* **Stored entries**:
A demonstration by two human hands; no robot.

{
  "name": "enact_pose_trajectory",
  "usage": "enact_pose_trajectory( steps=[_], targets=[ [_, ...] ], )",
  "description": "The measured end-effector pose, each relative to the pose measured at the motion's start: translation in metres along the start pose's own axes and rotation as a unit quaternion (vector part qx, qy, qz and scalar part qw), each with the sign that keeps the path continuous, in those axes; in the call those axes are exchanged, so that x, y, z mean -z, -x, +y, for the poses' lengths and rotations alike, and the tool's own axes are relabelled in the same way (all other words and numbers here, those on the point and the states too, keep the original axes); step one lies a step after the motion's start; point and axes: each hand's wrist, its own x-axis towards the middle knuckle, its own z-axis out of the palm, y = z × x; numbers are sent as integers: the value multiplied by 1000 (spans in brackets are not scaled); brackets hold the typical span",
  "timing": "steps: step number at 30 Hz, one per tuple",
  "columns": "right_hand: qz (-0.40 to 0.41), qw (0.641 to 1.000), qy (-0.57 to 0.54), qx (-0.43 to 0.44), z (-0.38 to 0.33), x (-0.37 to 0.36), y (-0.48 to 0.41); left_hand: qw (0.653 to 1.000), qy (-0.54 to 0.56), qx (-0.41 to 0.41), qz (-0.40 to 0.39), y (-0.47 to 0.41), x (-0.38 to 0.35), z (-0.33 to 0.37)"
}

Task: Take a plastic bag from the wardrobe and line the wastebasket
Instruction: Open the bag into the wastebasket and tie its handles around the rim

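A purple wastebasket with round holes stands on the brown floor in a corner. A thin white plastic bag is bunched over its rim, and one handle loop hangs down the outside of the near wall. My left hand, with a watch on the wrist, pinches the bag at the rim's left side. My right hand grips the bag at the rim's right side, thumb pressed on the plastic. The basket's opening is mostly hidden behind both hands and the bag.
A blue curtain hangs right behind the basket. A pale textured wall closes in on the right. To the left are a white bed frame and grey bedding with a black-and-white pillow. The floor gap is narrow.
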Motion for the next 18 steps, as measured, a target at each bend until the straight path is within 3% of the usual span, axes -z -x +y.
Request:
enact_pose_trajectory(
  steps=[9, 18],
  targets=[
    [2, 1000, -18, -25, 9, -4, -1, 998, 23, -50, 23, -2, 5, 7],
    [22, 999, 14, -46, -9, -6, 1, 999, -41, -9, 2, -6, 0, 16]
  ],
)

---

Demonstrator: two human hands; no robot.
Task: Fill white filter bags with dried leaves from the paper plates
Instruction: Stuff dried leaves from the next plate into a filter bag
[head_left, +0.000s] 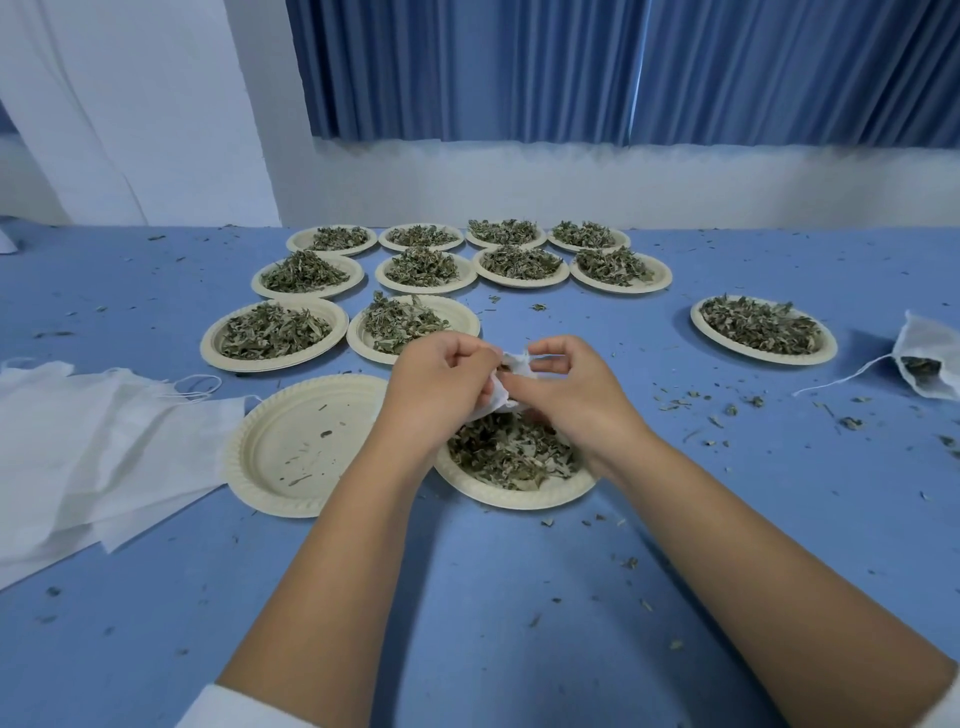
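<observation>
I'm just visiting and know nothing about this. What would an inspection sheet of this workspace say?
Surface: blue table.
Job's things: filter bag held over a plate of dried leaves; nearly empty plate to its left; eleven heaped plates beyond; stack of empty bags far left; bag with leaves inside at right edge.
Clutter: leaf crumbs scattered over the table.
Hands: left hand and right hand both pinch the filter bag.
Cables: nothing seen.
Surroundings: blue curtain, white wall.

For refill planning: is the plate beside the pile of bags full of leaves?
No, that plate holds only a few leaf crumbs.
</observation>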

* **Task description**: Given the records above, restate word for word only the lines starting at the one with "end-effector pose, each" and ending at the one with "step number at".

* **Exercise answer**:
  "description": "The measured end-effector pose, each relative to the pose measured at the motion's start: translation in metres along the start pose's own axes and rotation as a unit quaternion (vector part qx, qy, qz and scalar part qw), each with the sign that keeps the path continuous, in those axes; in the call those axes are exchanged, so that x, y, z mean -z, -x, +y, for the poses' lengths and rotations alike, and the tool's own axes are relabelled in the same way (all other words and numbers here, those on the point and the states too, keep the original axes); step one lies a step after the motion's start; point and axes: each hand's wrist, its own x-axis towards the middle knuckle, its own z-axis out of the palm, y = z × x; numbers are sent as integers: the value multiplied by 1000 (spans in brackets are not scaled); brackets hold the typical span",
  "timing": "steps: step number at 30 Hz, one per tuple",

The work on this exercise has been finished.